AIM OF THE EXERCISE: Using the records below, transcribe word for word the stretch from the line that contains "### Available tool" through the line that contains "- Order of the", both end lines included, and nothing else.

::: DATASET RECORDS :::

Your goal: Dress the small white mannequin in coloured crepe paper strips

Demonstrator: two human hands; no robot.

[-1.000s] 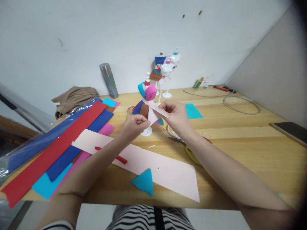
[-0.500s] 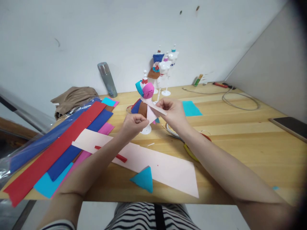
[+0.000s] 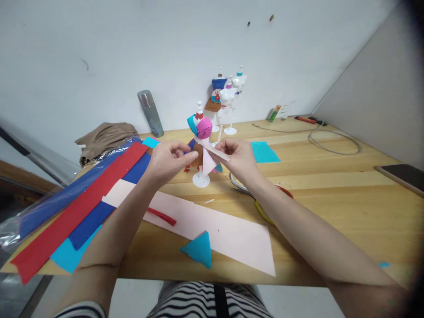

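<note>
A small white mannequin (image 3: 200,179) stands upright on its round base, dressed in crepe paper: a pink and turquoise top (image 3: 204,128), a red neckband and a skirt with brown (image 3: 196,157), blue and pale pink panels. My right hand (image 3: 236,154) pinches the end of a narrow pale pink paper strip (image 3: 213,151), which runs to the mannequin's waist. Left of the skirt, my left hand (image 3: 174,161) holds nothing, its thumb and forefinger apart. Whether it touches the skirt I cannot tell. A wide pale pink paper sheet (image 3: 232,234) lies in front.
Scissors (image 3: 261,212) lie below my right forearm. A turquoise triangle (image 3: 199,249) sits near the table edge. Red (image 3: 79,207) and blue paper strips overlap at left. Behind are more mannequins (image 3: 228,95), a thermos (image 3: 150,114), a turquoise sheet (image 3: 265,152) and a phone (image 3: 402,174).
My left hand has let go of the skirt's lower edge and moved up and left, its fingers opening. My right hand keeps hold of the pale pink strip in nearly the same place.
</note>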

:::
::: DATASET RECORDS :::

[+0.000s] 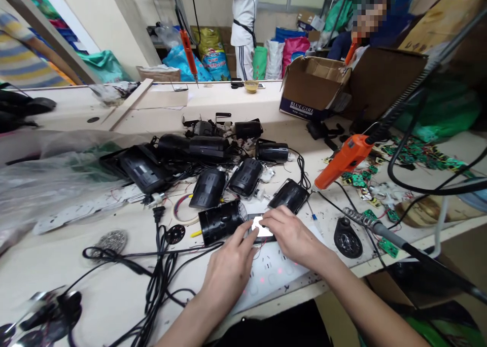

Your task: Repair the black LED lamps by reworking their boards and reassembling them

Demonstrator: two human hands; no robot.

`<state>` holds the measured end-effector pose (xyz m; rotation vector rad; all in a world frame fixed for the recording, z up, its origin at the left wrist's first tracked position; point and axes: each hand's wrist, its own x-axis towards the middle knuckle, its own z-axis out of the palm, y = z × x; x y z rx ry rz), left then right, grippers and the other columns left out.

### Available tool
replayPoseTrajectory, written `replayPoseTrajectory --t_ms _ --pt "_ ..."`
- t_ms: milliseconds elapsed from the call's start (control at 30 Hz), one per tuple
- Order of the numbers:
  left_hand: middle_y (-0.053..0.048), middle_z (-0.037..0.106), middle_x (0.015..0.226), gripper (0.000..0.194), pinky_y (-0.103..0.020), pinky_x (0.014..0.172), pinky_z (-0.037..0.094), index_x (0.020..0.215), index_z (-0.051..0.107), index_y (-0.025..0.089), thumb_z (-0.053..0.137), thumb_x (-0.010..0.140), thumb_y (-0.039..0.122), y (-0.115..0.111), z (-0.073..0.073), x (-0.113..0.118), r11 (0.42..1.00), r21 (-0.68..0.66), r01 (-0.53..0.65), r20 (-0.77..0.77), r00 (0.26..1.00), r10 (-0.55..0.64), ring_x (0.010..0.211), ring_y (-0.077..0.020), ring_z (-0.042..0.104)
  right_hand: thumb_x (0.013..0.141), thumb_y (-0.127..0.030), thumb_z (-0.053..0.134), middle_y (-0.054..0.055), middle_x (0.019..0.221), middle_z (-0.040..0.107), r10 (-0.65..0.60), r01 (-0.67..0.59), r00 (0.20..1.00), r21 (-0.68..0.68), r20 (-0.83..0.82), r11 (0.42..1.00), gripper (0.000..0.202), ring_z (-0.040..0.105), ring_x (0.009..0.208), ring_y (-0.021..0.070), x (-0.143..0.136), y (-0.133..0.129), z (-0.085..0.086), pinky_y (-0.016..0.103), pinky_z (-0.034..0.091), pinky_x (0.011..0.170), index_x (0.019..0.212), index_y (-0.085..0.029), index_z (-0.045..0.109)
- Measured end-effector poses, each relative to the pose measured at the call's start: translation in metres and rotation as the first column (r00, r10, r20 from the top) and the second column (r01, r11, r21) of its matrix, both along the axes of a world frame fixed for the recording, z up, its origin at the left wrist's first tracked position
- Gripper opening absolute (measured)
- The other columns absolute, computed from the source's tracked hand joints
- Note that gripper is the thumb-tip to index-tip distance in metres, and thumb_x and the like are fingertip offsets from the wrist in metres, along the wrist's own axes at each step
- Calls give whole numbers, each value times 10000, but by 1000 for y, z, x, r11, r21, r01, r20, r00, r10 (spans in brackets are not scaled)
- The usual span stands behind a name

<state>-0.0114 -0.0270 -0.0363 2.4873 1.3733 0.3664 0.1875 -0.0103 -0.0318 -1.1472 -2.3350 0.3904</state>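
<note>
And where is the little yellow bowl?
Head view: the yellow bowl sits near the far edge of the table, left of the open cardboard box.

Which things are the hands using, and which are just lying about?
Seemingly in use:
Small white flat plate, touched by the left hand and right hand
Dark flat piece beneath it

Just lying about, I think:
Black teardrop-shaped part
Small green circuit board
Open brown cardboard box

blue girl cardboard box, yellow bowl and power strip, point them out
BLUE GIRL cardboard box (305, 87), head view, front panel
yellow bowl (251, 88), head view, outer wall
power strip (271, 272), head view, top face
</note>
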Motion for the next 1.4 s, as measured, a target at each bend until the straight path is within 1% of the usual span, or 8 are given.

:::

EXERCISE SOLUTION:
### Available tool
replayPoseTrajectory, written `replayPoseTrajectory --t_ms _ --pt "_ ..."`
- t_ms: milliseconds elapsed from the call's start (control at 30 Hz), one per tuple
- Order of the numbers:

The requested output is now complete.